## Exercise instructions
Where does the string "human" appear in the listing below? Copy every line where it does.

## Extracted information
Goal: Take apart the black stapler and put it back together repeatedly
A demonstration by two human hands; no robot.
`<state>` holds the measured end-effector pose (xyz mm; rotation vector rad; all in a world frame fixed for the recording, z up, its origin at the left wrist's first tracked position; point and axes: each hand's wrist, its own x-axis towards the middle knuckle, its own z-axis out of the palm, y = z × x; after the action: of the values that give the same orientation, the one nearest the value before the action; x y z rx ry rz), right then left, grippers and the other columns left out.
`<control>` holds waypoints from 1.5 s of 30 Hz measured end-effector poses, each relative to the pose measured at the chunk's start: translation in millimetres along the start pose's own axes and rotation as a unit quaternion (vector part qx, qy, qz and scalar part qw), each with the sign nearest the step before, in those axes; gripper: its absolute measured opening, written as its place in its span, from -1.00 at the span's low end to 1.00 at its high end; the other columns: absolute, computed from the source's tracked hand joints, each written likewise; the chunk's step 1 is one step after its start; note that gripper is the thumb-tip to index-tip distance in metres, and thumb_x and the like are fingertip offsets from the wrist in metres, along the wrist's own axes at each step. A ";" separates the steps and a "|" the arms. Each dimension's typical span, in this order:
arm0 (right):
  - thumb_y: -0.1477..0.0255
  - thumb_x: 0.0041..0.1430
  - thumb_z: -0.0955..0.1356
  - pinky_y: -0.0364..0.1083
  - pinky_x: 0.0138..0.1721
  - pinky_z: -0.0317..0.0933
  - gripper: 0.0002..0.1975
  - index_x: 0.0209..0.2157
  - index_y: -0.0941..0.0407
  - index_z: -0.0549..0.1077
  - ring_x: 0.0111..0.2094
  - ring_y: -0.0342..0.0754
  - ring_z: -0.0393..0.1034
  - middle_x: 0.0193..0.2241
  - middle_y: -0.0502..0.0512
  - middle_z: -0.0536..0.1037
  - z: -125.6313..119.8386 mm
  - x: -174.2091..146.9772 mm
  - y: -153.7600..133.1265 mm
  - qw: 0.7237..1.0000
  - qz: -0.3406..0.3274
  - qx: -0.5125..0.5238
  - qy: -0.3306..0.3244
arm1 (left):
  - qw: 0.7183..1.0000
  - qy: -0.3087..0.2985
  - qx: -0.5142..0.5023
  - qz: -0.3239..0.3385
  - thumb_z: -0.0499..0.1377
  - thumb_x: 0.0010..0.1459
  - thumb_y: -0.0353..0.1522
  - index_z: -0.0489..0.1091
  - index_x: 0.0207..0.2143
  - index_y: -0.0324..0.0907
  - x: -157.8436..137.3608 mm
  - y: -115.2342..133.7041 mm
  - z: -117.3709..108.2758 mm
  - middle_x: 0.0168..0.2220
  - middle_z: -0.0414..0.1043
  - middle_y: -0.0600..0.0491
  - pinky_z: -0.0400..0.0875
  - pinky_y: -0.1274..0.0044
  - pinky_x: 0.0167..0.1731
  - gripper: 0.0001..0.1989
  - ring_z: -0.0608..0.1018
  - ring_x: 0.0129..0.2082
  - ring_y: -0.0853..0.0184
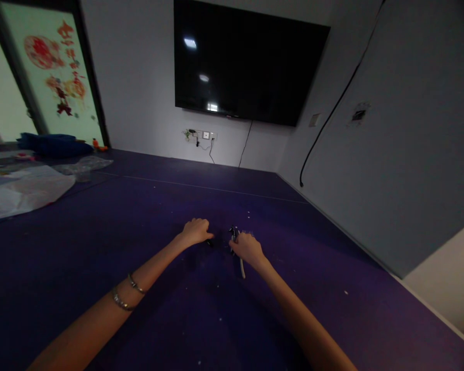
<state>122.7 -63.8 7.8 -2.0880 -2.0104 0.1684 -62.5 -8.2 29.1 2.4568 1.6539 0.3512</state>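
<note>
Near the middle of the purple surface my left hand (196,232) is closed, palm down, with a small dark object (210,242) poking out by its fingertips. What that object is, I cannot make out. A short gap to the right, my right hand (248,247) is wrapped round a pair of pliers (233,233). Their dark metal head points away from me, and a pale handle (242,269) sticks out below the hand. The rest of the tool is hidden by my fingers. Two silvery bracelets (120,300) circle my left forearm.
Crumpled white and clear plastic sheeting (31,193) lies at the left, with a dark blue cloth bundle (56,145) behind it. A wall-mounted television (251,62) and sockets (205,135) face me. A black cable (328,116) hangs along the right wall. Small white specks dot the surface.
</note>
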 end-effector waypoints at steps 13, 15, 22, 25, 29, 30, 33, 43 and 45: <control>0.25 0.05 0.22 -0.01 -0.32 0.26 -0.66 -0.35 0.18 0.51 -0.27 0.14 0.45 -0.34 0.30 0.54 0.8 0.1 0.1 0.999 -0.001 -0.031 -0.011 | 0.995 -0.087 0.045 -0.002 0.27 -0.24 -0.11 0.41 -0.25 -0.22 -7.4 11.4 4.6 -0.12 0.41 -0.24 0.30 0.33 -0.23 -0.50 0.44 -0.14 -0.03; 0.25 0.06 0.22 -0.03 -0.32 0.25 -0.67 -0.37 0.16 0.51 -0.27 0.12 0.45 -0.34 0.28 0.54 -3.7 0.7 2.1 1.000 -0.002 -0.023 0.000 | 0.995 -0.086 0.042 -0.004 0.28 -0.25 -0.11 0.41 -0.23 -0.23 -6.9 11.2 7.8 -0.11 0.40 -0.27 0.29 0.32 -0.21 -0.48 0.43 -0.12 -0.05; 0.21 0.09 0.21 -0.06 -0.37 0.20 -0.65 -0.45 0.13 0.50 -0.31 0.12 0.45 -0.40 0.22 0.53 -25.8 3.4 13.8 0.999 0.010 0.019 0.023 | 0.997 -0.078 0.027 0.001 0.25 -0.14 -0.15 0.41 -0.22 -0.28 -6.1 8.3 17.3 -0.12 0.39 -0.32 0.29 0.30 -0.22 -0.54 0.44 -0.13 -0.06; 0.20 0.09 0.21 -0.08 -0.39 0.17 -0.64 -0.49 0.13 0.51 -0.31 0.12 0.45 -0.42 0.21 0.53 -32.1 4.4 17.6 0.999 0.012 0.033 0.026 | 0.998 -0.064 0.028 -0.001 0.23 -0.11 -0.18 0.42 -0.24 -0.24 -6.0 6.9 19.1 -0.14 0.41 -0.27 0.30 0.33 -0.22 -0.60 0.45 -0.15 -0.02; 0.24 0.07 0.23 -0.11 -0.42 0.14 -0.69 -0.47 0.12 0.51 -0.33 0.08 0.44 -0.42 0.18 0.54 -37.4 6.1 22.2 0.998 0.014 0.040 0.039 | 0.997 -0.067 0.041 0.003 0.21 -0.09 -0.17 0.42 -0.23 -0.21 -5.7 5.6 18.6 -0.14 0.41 -0.23 0.32 0.38 -0.25 -0.61 0.47 -0.17 0.03; 0.25 0.07 0.23 -0.12 -0.43 0.13 -0.70 -0.48 0.12 0.51 -0.34 0.06 0.44 -0.42 0.17 0.54 -38.4 6.8 23.7 0.998 0.014 0.042 0.042 | 0.997 -0.070 0.044 0.006 0.20 -0.08 -0.17 0.42 -0.22 -0.22 -5.5 5.1 18.2 -0.14 0.41 -0.24 0.32 0.38 -0.26 -0.61 0.47 -0.18 0.04; 0.28 0.07 0.23 -0.14 -0.45 0.11 -0.71 -0.47 0.12 0.52 -0.36 0.02 0.44 -0.45 0.15 0.54 -41.1 10.1 29.3 0.997 0.007 0.065 0.049 | 0.997 -0.072 0.036 0.007 0.20 -0.09 -0.17 0.42 -0.26 -0.23 -4.2 3.4 17.2 -0.18 0.43 -0.22 0.33 0.42 -0.30 -0.63 0.48 -0.21 0.06; 0.30 0.03 0.26 -0.18 -0.45 0.11 -0.73 -0.46 0.14 0.53 -0.41 -0.07 0.41 -0.47 0.11 0.55 -43.1 20.4 43.7 0.989 -0.010 0.142 0.048 | 0.997 -0.077 0.024 0.018 0.21 -0.15 -0.17 0.42 -0.32 -0.22 -1.8 0.8 13.5 -0.25 0.46 -0.13 0.30 0.50 -0.38 -0.64 0.49 -0.29 0.15; 0.30 0.02 0.26 -0.19 -0.46 0.10 -0.73 -0.46 0.14 0.53 -0.42 -0.08 0.40 -0.48 0.10 0.54 -41.9 20.9 44.4 0.988 -0.016 0.145 0.052 | 0.996 -0.078 0.024 0.021 0.21 -0.15 -0.18 0.41 -0.31 -0.21 -2.3 0.9 12.7 -0.25 0.46 -0.13 0.30 0.50 -0.37 -0.65 0.49 -0.28 0.16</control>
<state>176.9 -47.9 38.9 -1.8454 -1.8339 0.3181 -59.0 -10.7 16.9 2.4851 1.5676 0.1209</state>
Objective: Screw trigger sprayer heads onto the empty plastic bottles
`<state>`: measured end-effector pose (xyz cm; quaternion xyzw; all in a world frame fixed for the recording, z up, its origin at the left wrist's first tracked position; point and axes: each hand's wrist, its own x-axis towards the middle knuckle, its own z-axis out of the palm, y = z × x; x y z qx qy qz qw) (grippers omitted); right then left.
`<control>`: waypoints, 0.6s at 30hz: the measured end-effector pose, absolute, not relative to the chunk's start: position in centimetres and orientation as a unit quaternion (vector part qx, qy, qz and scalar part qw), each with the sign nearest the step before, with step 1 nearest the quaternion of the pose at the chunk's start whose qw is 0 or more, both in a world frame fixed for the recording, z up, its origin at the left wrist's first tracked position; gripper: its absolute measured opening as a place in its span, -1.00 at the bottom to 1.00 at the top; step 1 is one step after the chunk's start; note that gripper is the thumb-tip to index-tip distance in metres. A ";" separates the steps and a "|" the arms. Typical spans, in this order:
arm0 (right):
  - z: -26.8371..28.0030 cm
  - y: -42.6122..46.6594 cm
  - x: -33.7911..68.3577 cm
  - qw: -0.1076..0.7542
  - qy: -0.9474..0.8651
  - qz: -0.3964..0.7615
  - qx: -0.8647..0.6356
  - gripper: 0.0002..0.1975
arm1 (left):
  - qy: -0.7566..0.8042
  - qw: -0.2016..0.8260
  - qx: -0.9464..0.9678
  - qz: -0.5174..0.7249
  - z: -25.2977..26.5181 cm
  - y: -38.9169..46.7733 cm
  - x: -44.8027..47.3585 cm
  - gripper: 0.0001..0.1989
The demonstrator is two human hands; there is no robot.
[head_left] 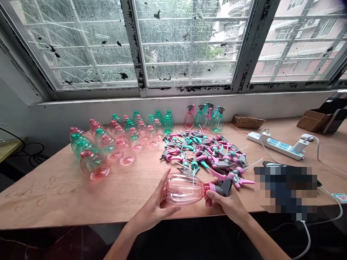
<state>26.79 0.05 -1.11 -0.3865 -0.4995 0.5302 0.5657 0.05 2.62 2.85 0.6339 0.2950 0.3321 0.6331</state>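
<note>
A clear pink spray bottle [184, 189] lies sideways in the air over the table's front edge, its base to the left. Around that base my left hand [155, 204] is wrapped, thumb below and fingers above. My right hand [223, 202] grips the neck end, where a pink collar joins a grey and black spray head [224, 186]. The head sits at the bottle's mouth; how tightly it is screwed on I cannot tell. Just behind the bottle spreads a pile of loose pink, teal and grey spray heads [206, 150] with thin tubes.
Several open pink and green bottles [124, 151] stand at the left. Bottles with spray heads [218, 121] stand by the wall. To the right are a brown packet [248, 121], a white power strip [276, 145] with cables, a cardboard box [316, 117] and a blurred-out dark object [287, 187].
</note>
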 end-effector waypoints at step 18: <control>-0.7 0.1 26.7 0.541 -0.521 0.532 -0.390 -0.73 | 0.322 0.606 0.651 0.324 2.9 2.6 0.0 0.09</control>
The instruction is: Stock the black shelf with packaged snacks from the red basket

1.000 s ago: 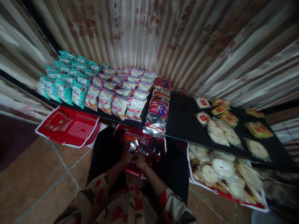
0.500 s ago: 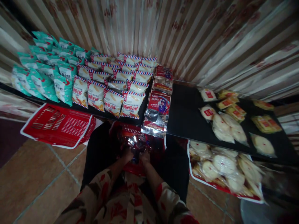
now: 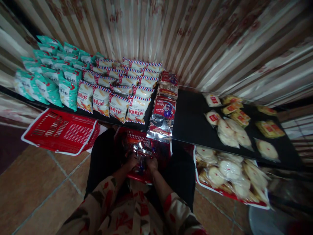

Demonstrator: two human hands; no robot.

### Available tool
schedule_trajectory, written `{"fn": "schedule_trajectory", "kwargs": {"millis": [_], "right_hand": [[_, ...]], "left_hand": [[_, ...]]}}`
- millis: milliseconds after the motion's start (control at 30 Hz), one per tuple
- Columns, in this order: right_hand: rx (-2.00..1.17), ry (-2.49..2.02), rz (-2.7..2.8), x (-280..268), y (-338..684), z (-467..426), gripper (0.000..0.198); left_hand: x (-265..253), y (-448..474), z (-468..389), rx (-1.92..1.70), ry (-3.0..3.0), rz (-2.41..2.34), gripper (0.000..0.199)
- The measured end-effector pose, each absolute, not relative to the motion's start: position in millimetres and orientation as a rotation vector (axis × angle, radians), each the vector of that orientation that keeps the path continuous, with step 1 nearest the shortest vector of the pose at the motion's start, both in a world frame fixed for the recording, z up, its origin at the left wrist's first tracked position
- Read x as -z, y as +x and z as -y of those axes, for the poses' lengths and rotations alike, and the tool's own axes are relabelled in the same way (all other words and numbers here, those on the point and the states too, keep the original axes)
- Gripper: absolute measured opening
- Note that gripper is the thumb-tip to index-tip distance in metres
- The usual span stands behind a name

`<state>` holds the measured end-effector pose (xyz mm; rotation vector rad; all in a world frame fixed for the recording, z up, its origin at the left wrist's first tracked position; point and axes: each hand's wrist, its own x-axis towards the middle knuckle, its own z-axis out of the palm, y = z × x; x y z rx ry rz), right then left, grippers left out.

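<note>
Between my knees stands a red basket [image 3: 140, 178] with shiny foil snack packets [image 3: 141, 150] inside. My left hand [image 3: 132, 161] reaches in from the left, its fingers closed on the foil packets. From the right, my right hand [image 3: 152, 163] is also closed on foil packets, close to the left hand. Dim light hides the fingertips. Just beyond the basket, red-and-silver packets [image 3: 163, 109] lie in a column on the black shelf [image 3: 189, 114], the nearest one by its front edge.
Teal snack bags [image 3: 67, 91] and white snack bags [image 3: 119, 106] stand in rows on the left. Round wrapped cakes [image 3: 227, 132] and yellow packets [image 3: 270, 129] lie on the right. Below are a tilted red basket [image 3: 61, 129] and a basket of wrapped cakes [image 3: 230, 169]. A striped curtain [image 3: 156, 36] hangs behind.
Both hands stay inside the basket and have shifted slightly. The foil packets between them have moved, with more silver showing. The view has turned a little to the right.
</note>
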<state>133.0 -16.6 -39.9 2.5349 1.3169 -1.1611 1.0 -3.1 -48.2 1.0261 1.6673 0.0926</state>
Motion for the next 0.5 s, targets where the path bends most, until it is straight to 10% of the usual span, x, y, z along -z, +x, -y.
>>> {"fn": "schedule_trajectory", "kwargs": {"millis": [500], "right_hand": [[1.515,2.953,-1.683,11.2,155.4,26.9,0.056]], "left_hand": [[6.5,2.9,-9.8,-0.501,0.698,-1.537,0.018]]}}
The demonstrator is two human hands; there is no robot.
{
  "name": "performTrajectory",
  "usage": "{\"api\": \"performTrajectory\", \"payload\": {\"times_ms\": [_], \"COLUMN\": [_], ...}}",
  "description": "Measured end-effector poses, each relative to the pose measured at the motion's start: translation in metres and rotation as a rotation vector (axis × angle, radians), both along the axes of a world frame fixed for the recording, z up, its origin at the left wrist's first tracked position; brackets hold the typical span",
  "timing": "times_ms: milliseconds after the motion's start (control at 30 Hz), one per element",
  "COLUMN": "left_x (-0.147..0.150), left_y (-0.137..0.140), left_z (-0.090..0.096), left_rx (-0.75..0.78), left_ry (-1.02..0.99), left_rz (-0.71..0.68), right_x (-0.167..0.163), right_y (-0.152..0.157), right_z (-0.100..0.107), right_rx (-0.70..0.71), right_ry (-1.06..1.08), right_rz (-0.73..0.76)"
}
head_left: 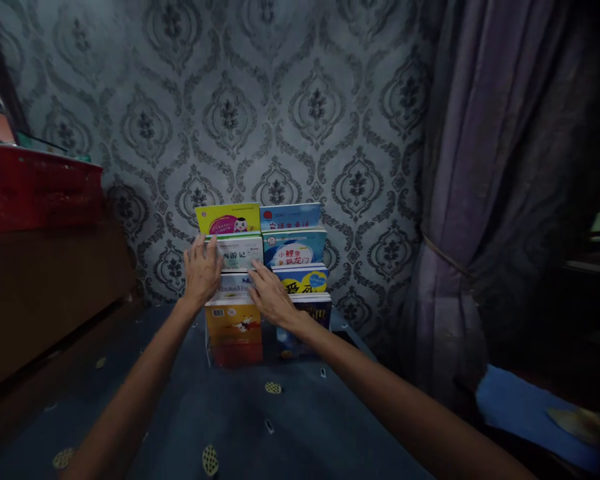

## Response
A demonstration by two human hands; no robot.
The demonstrator is two human hands; there is no robot.
Demonstrator: two human hands; no robot.
The demonstrator is two human hands; there is no robot.

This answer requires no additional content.